De repente, ela me jogou no sofá e veio por cima. O clima realmente estava ficando maravilhoso. Meu corpo respondia ao dela de uma maneira única. Era o encaixe perfeito. Beijos e mais beijos ardentes, ela se mostrando muito carinhosa. Só que eu não tenho o costume de transar logo de cara. “É melhor a gente ir com calma”, recuei meio assustada. “Relaxa, bebê. Não vou fazer nada daquilo que você não queira”, ela foi sarcástica com o comentário mais infame que se pode fazer nessas horas. Caímos na gargalhada e ela ficava cada vez mais bonita aos meus olhos.
“Infelizmente está na minha hora. Amanhã cedo eu trabalho e moro longe”, fui obrigada a cortar o clima. “Nossa! Mas já?”, ela entristeceu também. “Eu te levo em casa”, ofereceu gentilmente. “Não precisa, meu anjo. Você bebeu. Melhor eu pedir um carro pelo aplicativo”, tentei dispensar. “Não quer mais a minha companhia?”, disse toda manhosa, quebrando qualquer tentativa de retruca.
Ainda no elevador, nos beijamos com mais fervor até chegarmos à garagem. Durante todo o caminho fomos trocando carícias.

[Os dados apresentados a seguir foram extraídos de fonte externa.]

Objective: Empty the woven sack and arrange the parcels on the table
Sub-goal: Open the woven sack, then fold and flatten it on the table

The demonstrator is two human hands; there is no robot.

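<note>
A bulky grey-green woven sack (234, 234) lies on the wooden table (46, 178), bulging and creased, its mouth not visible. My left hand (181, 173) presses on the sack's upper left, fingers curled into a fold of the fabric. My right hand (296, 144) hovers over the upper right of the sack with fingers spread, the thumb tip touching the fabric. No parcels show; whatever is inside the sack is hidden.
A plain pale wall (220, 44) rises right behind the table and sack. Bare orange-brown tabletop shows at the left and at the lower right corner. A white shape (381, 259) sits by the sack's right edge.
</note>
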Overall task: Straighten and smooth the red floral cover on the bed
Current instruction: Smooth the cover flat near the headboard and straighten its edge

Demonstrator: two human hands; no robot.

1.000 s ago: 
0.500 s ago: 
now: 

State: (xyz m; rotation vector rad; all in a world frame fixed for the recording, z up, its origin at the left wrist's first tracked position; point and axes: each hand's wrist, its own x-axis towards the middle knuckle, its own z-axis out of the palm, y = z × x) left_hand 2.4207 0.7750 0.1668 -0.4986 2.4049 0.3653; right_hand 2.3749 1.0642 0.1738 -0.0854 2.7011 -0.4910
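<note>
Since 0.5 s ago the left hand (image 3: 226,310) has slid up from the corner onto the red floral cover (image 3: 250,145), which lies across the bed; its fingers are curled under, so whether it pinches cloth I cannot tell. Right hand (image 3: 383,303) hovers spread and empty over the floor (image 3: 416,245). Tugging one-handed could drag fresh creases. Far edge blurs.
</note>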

De repente, eis que surge a esquina da minha rua. “É no segundo prédio ali na frente”, orientei. “Por que com você o tempo passa sempre tão rápido?”, ela fez voz de dengo. Minha vontade também era de não deixa-la nunca mais. “Vamos nos ver em breve?”, pedi quase suplicando. “Não vejo a hora”, disse ela em tom de promessa.
Os dias seguinte vieram cheios de cores e sons que há muito não via. Ela conseguiu colorir a minha vida de uma maneira rara. Voltamos a nos encontrar e sempre era bom, mágico eu diria. Se vai dar namoro ou algo mais sério, ainda não sei. Só sei que adoro estar com ela e tê-la em meus braços me faz um bem danado!